[WHAT IS EXPECTED]
Pictures must be left out. Print the lines from the beginning of the material through the line holding "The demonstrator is", exactly and nothing else.

[SUPPLIED RECORDS]
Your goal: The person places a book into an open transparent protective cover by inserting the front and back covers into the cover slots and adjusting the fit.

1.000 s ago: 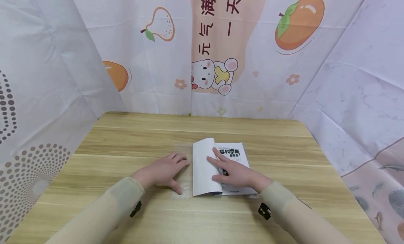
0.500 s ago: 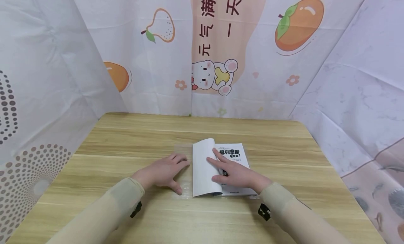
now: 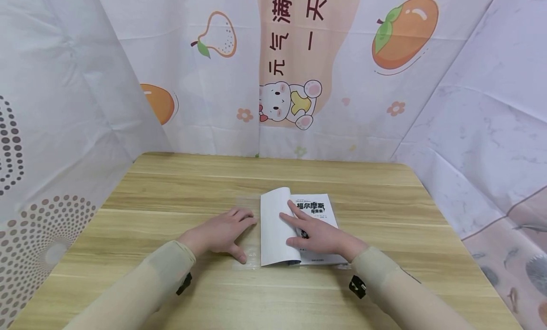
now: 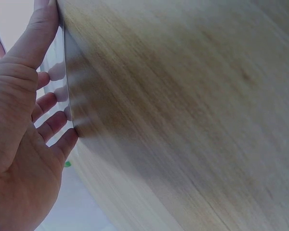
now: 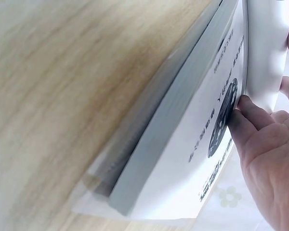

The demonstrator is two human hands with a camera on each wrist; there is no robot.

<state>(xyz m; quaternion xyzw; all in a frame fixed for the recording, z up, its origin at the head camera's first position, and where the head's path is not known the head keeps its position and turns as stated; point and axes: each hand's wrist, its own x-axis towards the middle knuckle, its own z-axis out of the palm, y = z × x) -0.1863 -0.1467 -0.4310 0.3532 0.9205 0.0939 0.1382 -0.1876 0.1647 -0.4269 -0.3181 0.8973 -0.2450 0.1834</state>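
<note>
A paperback book (image 3: 330,211) lies face up on the table, its white front cover (image 3: 273,230) folded out to the left. Clear plastic film (image 3: 249,261) shows beyond the cover's left edge, and in the right wrist view more film (image 5: 96,187) sticks out under the page block (image 5: 168,130). My right hand (image 3: 318,235) spreads its fingers over the title page and the inside of the cover. To the left, my left hand (image 3: 228,230) rests on the film with thumb and fingers apart. In the left wrist view its fingertips touch the film's edge.
The wooden table (image 3: 171,183) reaches back to a printed curtain (image 3: 213,92). More curtain hangs at both sides. A dark wrist device (image 3: 358,286) sits below the right forearm, another (image 3: 183,283) below the left.
</note>
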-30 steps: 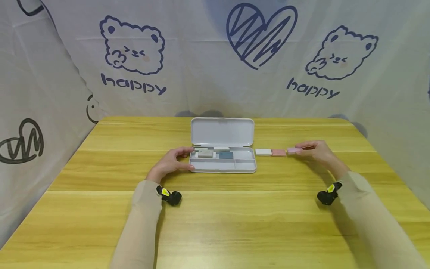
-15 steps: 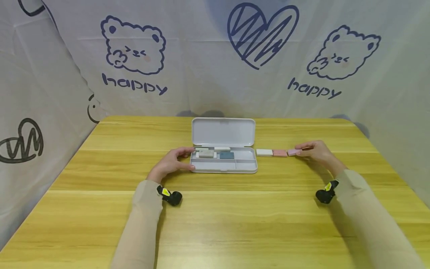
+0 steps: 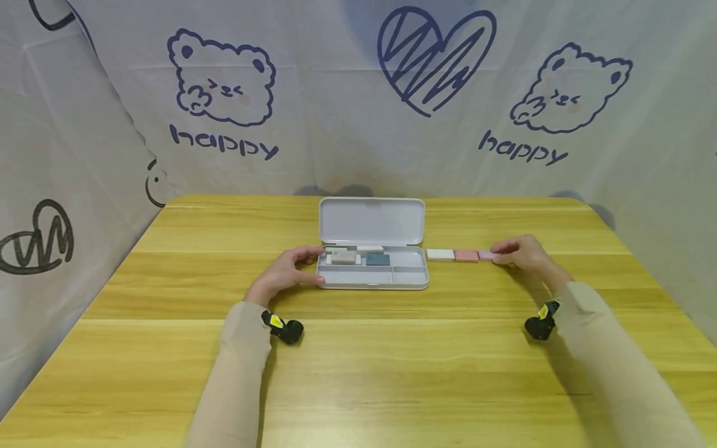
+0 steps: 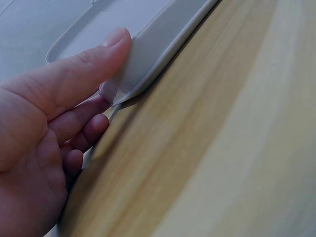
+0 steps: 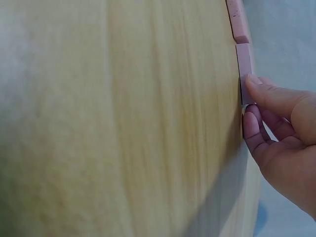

[FINISHED TASK]
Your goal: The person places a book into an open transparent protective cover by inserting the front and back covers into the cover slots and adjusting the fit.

1.000 s ago: 
0.500 s ago: 
now: 
now: 
now: 

The demonstrator is two human hands with a camera on each wrist; there is no robot.

Nothing else is needed, and the exercise is over.